The fractures from the horizontally perforated natural fracture tips have very different geometric characteristics, exemplifying mixed mode I-II (tensile and shear fracture) (typical points of 1, 2, 3, 4) and mixed mode I-III (tensile and tearing fracture) (typical points of 5, 6, 7, 8), as shown in Figure 8. This observation is in agreement with the results of Bahorich et al. [14], which further prove the existence of the mixed mode I-II and mixed mode I-III fracture modes during hydraulic fracturing. In Figure 10a, the red arrows represent the shear state on the natural fracture surface after the vertical hydraulic fracture opens. Hydraulic fractures are shown in yellow, and their widths are greatly exaggerated for visual purposes. The enlarged section shows how shear forces are applied to the leading edge of the crack perpendicular to the right edge of the cement crack; it shows a mixed mode I-II. Figure 10b depicts an idealized sketch of the fracture intersection in unit blocks (point 5~8, in Figure 8). The red arrows indicate the shear applied to the fracture plane parallel to the leading edge of the fracture. It shows a front view of the actual hydraulic fracture intersecting the natural fracture. The zoomed-in section shows the goose train crack propagating in the mixed I-III mode. From Figure 8, the mixed fracture mode is different from the samples with various fracture densities. Mixed modes I-II and I-III are much more obvious for the dense natural fracture situation and vice versa.
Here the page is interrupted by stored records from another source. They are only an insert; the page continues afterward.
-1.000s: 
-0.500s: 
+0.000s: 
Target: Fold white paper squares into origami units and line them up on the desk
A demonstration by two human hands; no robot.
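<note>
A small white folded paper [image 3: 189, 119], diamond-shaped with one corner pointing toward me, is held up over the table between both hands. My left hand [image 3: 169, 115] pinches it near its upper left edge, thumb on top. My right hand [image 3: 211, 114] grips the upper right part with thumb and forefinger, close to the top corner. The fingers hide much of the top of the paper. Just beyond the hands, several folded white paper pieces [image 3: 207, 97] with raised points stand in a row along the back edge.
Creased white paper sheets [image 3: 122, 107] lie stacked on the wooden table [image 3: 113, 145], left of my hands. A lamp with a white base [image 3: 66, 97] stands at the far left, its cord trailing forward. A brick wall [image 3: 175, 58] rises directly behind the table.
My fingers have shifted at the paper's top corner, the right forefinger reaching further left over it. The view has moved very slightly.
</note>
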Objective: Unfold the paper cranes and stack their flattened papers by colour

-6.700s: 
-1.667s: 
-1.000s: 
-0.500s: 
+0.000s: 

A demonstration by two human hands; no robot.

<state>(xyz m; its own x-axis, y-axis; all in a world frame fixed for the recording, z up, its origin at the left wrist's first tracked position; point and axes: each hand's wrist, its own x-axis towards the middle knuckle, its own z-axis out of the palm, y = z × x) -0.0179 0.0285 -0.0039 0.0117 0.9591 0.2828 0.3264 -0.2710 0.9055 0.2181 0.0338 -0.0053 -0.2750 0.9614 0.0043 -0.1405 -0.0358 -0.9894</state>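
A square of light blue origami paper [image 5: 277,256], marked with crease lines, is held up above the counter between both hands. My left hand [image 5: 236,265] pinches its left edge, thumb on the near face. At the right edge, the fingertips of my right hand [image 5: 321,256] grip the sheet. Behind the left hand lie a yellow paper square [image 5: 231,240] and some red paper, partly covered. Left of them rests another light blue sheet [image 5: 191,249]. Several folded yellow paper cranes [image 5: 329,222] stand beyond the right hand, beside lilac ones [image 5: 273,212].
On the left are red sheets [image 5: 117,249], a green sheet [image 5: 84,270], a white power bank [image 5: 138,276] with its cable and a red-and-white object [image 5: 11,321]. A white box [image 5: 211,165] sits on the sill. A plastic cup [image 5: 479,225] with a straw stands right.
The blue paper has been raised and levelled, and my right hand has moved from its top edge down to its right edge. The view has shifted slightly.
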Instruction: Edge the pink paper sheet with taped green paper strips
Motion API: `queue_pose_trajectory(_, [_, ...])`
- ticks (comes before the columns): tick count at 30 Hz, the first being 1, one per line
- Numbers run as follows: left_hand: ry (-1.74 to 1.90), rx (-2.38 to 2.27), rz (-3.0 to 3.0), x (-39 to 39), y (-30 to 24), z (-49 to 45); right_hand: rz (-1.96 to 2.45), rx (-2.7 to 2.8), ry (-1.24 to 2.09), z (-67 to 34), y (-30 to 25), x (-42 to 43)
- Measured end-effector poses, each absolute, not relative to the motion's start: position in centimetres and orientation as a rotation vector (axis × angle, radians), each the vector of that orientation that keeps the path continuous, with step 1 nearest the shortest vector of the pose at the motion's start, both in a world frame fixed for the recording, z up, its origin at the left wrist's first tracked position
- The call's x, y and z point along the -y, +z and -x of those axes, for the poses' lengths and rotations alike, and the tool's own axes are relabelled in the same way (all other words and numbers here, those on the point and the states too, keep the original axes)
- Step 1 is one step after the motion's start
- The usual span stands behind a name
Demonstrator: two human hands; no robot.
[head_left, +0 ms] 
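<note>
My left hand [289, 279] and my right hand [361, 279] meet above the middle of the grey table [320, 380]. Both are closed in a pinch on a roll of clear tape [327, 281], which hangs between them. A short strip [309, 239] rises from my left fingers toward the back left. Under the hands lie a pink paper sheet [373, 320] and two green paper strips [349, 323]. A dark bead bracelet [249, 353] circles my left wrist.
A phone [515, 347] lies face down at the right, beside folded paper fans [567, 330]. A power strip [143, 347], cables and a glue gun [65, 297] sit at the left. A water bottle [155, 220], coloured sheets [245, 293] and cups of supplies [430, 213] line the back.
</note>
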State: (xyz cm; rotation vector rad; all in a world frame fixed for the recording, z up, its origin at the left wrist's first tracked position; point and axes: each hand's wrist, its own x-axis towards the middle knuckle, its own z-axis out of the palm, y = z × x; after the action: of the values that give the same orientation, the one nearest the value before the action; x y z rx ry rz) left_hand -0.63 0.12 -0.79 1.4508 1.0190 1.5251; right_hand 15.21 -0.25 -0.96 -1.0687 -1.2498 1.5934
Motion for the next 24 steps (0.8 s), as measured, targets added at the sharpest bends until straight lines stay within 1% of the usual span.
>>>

3.3. Failure Morphology Analysis

To observe the morphology of the failure plane and to assess the effectiveness of hydraulic fracturing, we need to first remove the cement mixture that is filled around the big cubic block. Under the action of natural expansive force by the static cracking agent, the cubic big block can be opened along the already existing HFs. Figure 11 shows the failure morphology of the big cubic blocks composed of different sizes of unit blocks (i.e., 30, 40, and 70 mm). As shown in Figure 11a–c, the mix ratio of the paste cement natural fracture is 1:0, the number of hydraulic fractures on the main fracture surface decreases with the decrease in natural fracture density; and the non-linear mechanical behaviors are simplified with the decrease in natural fracture density. For a block model with a dense fracturing network (i.e., unit block size is 30 mm), along the propagation path, hydraulic fractures offset, divert and branch, and the model block is fractured into small block units. For a block model with a medium fracture network (i.e., unit block size is 40 mm), hydraulic fractures offset, branch, and propagate along the pre-existing natural fractures. For a block model with a sparse fracture network (i.e., unit block size is 70 mm), the communication degree of HF and NF is weaker than those of dense and medium cases, and the total contact area between HFs and NFs is the lowest. From Figure 11e–f, the mix ratio of the paste cement of the natural fracture is 1:4. The failure morphology is obviously different from the results in Figure 11a–c. This result indicates that the strength characteristics of the natural fracture have some influences on the interaction between HFs and NFs and the associated hydraulic fracturing effectiveness.
From the failure morphology of the model blocks, it also can be seen that samples with weaker cemented fractures can allow the hydraulic fracture to more easily break the cement and create a crossing geometry. The geometry of the fracturing network is simple. This indicates that the interaction of HF vs. NF is also controlled by natural fracture strength, leak-off of the injected fluid alters the net pressure on natural fractures, and shear slippage occurs during the propagation of HF, which are strongly influenced by the mechanical properties of the filled cement characteristics in NF [18].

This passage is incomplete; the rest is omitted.